How to prevent back pain when you squat
The solution is simple: if you cannot go as deep as you’d like on high-bar squats, try switching to low bar. If you have intermittent pain in your knee while low-bar squatting, try widening your stance slightly.
However, if you can go deep enough without pain using a high bar placement and feel more comfortable with it, then by all means continue doing so. Other tips include:
- Use a lower bar position (just above the posterior deltoids) and go as low as you can without pain.
- Keep your knees out and maintain a neutral spine at all times, not leaning excessively forward or back.
- If you cannot achieve parallel then don’t do it; try to work on ankle and hip mobility/flexibility instead.
- Pull your shoulder blades back and down while keeping your chest up
- Stop the bar just above the posterior deltoids, not on top of them
- Ensure a tight grip with both hands throughout the entire lift
I am getting pain in my back when I squat deep; what should i do?
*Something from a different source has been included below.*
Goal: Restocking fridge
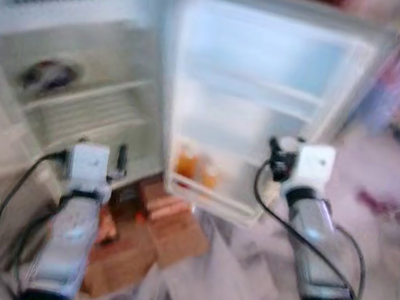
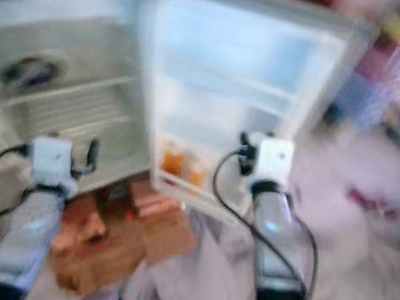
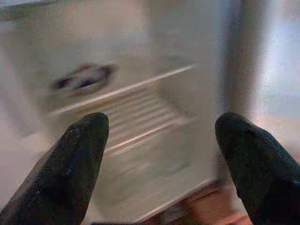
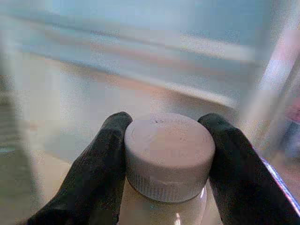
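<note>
**Bottle held by the cap, fridge door ahead**

While the head views smear with motion, the main risk sits nearest the camera: the right gripper (image 4: 166, 164) is clamped on a white-capped bottle (image 4: 168, 157), and the contact looks to be at the cap and neck alone. One black finger presses each side of the ribbed cap, the pale body hanging below between them. I judge that a jolt, or a knock of the bottle against a shelf lip, could twist it out of so high a grasp.

At the lower left of the left eye view, the left gripper (image 3: 161, 154) has its fingers spread wide with nothing between them, pointed at the fridge (image 1: 68, 79) and its wire shelves. It could clip the shelf edge if the body sways.

Further off, centre frame, the open fridge door (image 1: 260, 91) carries orange bottles (image 1: 196, 166) in its lowest rack. Crowding them there could tip one over.
</note>
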`<state>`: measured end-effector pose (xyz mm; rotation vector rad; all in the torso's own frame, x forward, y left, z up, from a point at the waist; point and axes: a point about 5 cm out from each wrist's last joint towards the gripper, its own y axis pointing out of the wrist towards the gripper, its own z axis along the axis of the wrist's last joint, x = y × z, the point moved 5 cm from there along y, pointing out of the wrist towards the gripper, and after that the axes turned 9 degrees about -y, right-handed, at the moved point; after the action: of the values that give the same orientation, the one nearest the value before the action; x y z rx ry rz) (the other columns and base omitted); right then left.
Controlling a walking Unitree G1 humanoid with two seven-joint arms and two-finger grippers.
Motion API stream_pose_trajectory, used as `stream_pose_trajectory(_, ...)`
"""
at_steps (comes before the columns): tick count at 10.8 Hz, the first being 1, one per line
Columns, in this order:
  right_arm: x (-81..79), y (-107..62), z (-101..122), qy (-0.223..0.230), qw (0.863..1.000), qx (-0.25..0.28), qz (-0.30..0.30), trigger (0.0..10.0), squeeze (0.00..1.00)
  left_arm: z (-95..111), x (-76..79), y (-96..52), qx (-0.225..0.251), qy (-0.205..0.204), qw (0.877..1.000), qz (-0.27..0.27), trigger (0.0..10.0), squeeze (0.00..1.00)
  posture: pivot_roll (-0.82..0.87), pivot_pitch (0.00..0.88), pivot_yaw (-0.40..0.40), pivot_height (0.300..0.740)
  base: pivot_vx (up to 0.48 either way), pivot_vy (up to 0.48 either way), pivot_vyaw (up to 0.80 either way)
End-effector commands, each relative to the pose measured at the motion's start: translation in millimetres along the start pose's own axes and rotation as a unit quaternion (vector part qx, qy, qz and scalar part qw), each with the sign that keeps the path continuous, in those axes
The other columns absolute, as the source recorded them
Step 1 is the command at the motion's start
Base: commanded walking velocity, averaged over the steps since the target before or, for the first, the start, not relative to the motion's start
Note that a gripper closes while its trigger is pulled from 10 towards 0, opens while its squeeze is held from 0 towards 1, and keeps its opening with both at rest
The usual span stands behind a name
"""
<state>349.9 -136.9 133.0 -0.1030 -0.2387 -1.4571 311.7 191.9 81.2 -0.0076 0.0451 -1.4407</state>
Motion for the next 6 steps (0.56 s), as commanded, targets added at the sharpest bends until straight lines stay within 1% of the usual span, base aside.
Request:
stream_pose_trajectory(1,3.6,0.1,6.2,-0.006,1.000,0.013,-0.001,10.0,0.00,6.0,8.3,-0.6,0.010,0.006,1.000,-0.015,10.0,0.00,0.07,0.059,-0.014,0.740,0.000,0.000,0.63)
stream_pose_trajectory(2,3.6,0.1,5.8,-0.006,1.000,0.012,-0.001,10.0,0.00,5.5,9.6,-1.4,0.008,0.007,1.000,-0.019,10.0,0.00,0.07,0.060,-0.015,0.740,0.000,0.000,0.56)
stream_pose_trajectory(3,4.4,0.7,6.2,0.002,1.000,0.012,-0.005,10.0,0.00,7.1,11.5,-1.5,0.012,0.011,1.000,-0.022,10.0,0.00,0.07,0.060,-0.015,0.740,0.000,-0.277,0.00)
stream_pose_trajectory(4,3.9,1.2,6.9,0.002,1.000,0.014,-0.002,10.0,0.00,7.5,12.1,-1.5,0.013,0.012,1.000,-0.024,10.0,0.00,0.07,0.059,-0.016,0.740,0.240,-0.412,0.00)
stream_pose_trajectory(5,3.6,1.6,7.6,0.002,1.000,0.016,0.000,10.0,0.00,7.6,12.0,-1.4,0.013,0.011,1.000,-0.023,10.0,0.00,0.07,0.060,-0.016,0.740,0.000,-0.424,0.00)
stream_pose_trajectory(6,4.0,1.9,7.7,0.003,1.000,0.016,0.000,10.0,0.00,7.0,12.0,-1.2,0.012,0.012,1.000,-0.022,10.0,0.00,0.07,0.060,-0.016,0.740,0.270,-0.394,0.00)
- Make sure your weight is on the balls of your feet and not your heels, going as low as you can without pain
- Do a ‘wall drill’ to improve hip mobility – place both hands against a wall at shoulder height with one leg forward and one back, then push into the wall by driving your knee outwards while maintaining your balance; after 10 reps switch sides
- Work on your ankle flexibility to improve the range of motion you can achieve with hip flexion (e.g., toe touches)
- Do front squats instead, using a higher bar position which reduces stress on the lumbar spine.
The Bottom Line
Back pain during squats is mostly caused by a lack of overall flexibility and/or mobility, not necessarily because of the chosen bar position. In addition, if you have problems with your lumbar spine then it doesn’t matter which type of squat variation you use as all forms will probably be painful. Remember: if you have a pre-existing back condition then seek medical advice before doing any physical activity.